To discuss about the different scholars in development of historiography, Herodotus used his method to write of far-off events reported to him at second or third hand with curiosity and keen power d the observation, he tried to know how the things happened. Basically, he looked for rational explanations, showing the influence of the climate and geographical factors. He patriotic in the treatment of Greeks but he justly gives both sides of most political disputes and testifies to the heroism, honor and chivalry of the Persian. Thus, he wrote in a style which was at once loose, easygoing, romantic and fascinating, satisfying men’s need for entertainment for marvelous stories.
While most of the western scholars has same perspectives like Herodotus. But the Chinese scholar or historian has no right to write their own view. They were sponsored by the ruler, emperor and aristocrats to write about their own history. Chinese historiography was not influenced by the outside historians. It is known as ‘Shi’ and requires three things, historical virtue, talent and knowledge. thus, it gives the clear picture about the seriousness of history. Moreover, they wrote history of the past for the betterment of the future using solid example from moral lesson from historical events. In fact, their writings are different but it contains similar sections and subjects. Thus, dynastic history was later replaced by the comprehensive history and Chinese wrote only comprehensive history.
What Thucydides is to Greek, Tacitus to Rome, Ibn khaldun is to the Arab historiography. Khaldun had remarked “it is the science of circumstances and events and its causes are profound. Thus, it is an ancient, original part of wisdom and deserves to be one of its science”. Usually, Muslims adopted the method of criticism, observation, comparison and examination. Criticism to analyze accounts of historical events, the source of these accounts and the techniques used by historians. Examining and comparing various different accounts in order to get rid of falsifications and exaggerations and obtain some objective idea of what had actually happened. They mentioned a historian has to be learned, accurate in observation and skilled in comparing text with subtext in order to be capable of effective criticism and clarification.

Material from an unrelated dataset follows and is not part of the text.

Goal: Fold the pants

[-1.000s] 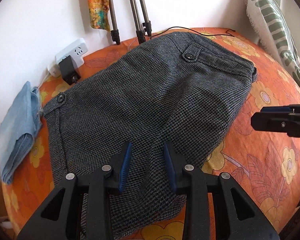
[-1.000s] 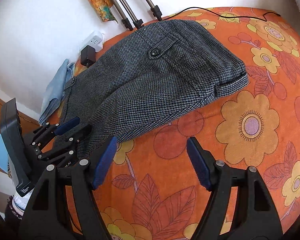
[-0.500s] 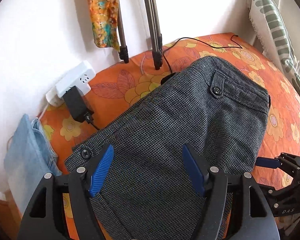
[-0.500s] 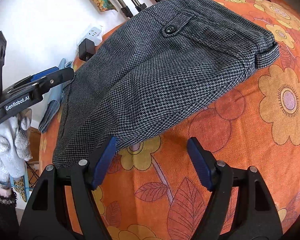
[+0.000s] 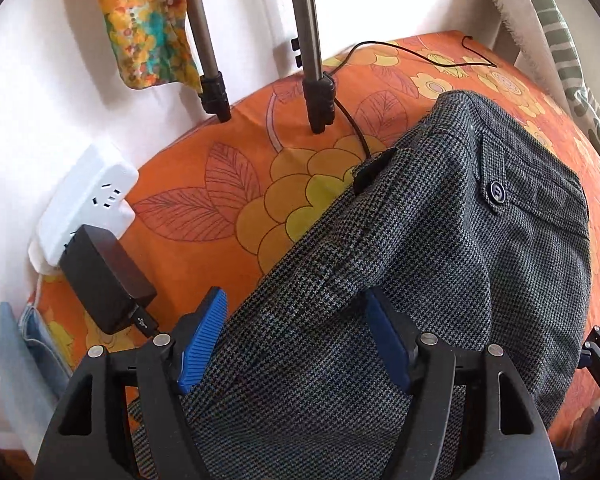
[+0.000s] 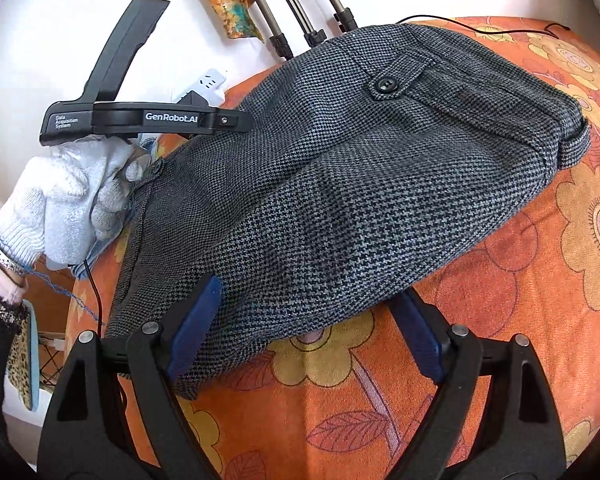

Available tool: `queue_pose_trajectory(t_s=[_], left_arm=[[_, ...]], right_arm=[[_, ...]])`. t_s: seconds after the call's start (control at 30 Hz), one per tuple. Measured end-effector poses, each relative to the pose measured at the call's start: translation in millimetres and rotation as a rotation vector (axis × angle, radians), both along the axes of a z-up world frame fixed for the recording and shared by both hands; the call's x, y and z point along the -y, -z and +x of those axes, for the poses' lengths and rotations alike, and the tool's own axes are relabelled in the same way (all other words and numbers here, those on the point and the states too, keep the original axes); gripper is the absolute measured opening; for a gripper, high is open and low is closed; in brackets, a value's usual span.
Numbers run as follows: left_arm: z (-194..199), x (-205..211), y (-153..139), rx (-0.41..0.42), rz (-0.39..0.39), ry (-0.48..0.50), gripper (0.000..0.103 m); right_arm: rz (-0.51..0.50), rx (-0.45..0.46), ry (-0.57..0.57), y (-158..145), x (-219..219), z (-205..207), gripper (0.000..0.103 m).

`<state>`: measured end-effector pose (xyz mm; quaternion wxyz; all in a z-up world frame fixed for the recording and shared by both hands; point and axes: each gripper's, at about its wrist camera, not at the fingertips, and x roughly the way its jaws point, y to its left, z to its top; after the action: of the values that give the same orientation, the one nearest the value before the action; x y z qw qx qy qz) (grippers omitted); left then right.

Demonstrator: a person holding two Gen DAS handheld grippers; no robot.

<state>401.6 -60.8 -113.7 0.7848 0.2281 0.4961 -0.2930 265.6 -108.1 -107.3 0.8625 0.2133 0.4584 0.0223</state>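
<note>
Grey houndstooth pants (image 5: 440, 264) lie folded on the orange floral bedspread (image 5: 228, 184); they also fill the right wrist view (image 6: 340, 184). My left gripper (image 5: 296, 340) is open, its blue pads straddling the pants' left edge near the waistband. My right gripper (image 6: 304, 328) is open, its pads on either side of the pants' near folded edge. The left gripper's body (image 6: 148, 118), held in a white-gloved hand, shows over the pants' left side in the right wrist view.
A white power strip (image 5: 88, 204) with a black charger (image 5: 104, 276) lies at the wall. Tripod legs (image 5: 316, 80) and a black cable (image 5: 400, 46) stand at the back. Folded blue jeans (image 5: 20, 364) lie left. A striped pillow (image 5: 560, 40) is at right.
My left gripper opened wide and moved forward along the pants toward the waistband and wall. My right gripper moved in until the pants' near edge lies between its open pads.
</note>
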Motion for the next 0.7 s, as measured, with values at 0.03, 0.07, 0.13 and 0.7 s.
queue_pose_trajectory(t_s=[0.03,0.07,0.13,0.7], left_arm=[[2.3,-0.5,1.5,-0.006,-0.009,0.002,0.071],[4.4,-1.0,3.1,-0.016,-0.02,0.006,0.072],[8.7,-2.5,5.8,-0.031,-0.041,0.004,0.072],[11.5,1.4,9.5,-0.129,-0.1,0.016,0.036]], right_arm=[[-0.009,0.007,-0.004,0.1,-1.1,0.3,0.088],[-0.013,0.012,-0.003,0.3,-1.2,0.1,0.088],[-0.006,0.015,-0.001,1.1,0.5,0.3,0.087],[0.034,0.046,0.013,4.4,4.9,-7.7,0.065]])
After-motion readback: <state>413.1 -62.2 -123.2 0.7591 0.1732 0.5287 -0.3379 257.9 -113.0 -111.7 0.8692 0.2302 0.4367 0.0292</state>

Historians examine and interpret sources from the past, including documents, architectures art, and even human remains because they consider primary source. However, historiography has a general criticism as Rome has rich political background and they measured the writing of history in quantity than quality and Roman historians thought only about wars, conquest and administration instead neglected the social economic or cultural themes of history. Nevertheless, some historians like Chinese historians did not care about the cause and effect as they wrote what they were told to write. They were more based on text rather than methods adopted by the Greeks. In general, historiography is so biased. For example, Pictor wrote both on morality and history of the prestige of roman state and its people only.

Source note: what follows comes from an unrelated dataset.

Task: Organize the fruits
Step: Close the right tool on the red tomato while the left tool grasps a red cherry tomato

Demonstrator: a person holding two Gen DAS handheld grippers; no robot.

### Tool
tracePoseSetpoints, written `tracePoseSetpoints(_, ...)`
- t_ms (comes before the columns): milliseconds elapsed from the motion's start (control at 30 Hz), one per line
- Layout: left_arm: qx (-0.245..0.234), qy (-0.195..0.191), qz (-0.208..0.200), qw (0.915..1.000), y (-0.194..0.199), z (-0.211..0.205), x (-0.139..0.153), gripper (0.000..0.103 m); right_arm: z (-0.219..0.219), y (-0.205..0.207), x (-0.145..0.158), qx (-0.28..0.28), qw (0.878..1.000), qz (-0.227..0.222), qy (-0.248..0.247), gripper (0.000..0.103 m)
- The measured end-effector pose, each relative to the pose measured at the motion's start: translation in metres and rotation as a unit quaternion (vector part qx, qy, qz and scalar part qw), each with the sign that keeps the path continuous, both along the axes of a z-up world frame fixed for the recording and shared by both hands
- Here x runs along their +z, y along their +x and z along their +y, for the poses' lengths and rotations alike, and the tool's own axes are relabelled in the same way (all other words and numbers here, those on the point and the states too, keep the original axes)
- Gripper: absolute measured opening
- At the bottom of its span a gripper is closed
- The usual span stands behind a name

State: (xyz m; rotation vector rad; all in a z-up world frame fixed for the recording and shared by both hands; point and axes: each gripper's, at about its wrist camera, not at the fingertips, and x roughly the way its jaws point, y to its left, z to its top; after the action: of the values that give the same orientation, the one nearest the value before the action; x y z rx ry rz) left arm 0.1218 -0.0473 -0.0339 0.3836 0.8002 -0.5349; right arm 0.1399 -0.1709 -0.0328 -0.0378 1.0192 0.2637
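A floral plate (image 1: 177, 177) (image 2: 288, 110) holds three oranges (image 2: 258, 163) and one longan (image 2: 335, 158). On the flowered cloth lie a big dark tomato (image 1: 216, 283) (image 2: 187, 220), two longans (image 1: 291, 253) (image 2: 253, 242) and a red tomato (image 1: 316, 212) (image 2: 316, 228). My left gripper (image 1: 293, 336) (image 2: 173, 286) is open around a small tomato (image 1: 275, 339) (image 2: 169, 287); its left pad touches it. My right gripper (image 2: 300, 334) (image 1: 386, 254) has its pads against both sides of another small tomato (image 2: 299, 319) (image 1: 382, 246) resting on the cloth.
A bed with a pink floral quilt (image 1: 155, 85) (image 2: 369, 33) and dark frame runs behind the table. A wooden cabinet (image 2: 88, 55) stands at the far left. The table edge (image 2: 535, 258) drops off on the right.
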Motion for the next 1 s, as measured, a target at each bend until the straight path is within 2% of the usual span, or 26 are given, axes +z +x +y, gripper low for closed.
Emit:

To conclude, history has been one of the interesting subjects to be learned with the help of historiography as it helps to interpret the past events differently. It is the point at which one looks at the period in which the dynamic students of the history composed that the most sense is made of their work. Historiography is nothing in the event but an impression of the occasions that brought forth it. Similarly, as the progressives were engaged with the development to improve the part of the basic man in a period of innovative change, so did the dynamic history specialists see the warriors of the revolution as contenders for the parcel of the normal man.